GT Biopharma Advances into Cohort 3 of GTB-3650 Phase 1 Trial Following Safety Review of Cohort 2
MWN-AI** Summary
GT Biopharma, Inc. (NASDAQ: GTBP) has announced the initiation of Cohort 3 in its Phase 1 dose escalation trial for GTB-3650, aimed at treating relapsed or refractory CD33-expressing hematologic malignancies. The advancement follows a successful safety review of Cohort 2, where no safety or tolerability issues were reported. The first patient in Cohort 3, also the trial's fifth patient, has completed the initial week of treatment.

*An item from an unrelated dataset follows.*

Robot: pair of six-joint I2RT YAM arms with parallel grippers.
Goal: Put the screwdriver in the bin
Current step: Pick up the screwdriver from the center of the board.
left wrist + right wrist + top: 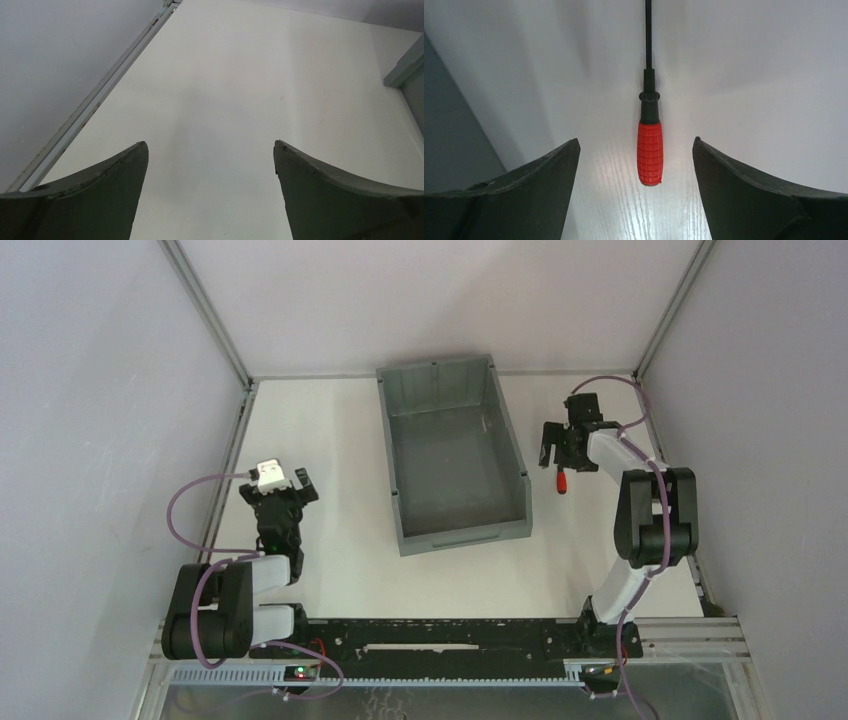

The ongoing Phase 1 trial investigates GTB-3650, the second-generation therapeutic derived from GT Biopharma's proprietary TriKE® (T-cell Redirection through NK cell Engagement) platform. Both Cohort 1 and Cohort 2 have demonstrated promising early results, suggesting that GTB-3650 effectively activates endogenous natural killer (NK) cells and promotes their expansion. Biomarker data from these cohorts reveal enhanced immune activity, encouraging researchers and stakeholders about the ongoing treatment's potential.
In total, the trial targets approximately 14 patients across seven cohorts, with doses administered in two-week blocks over a period of up to four months, contingent on clinical benefit. The study will evaluate various parameters including safety, pharmacokinetics, pharmacodynamics, NK cell expansion, and overall clinical activity of GTB-3650.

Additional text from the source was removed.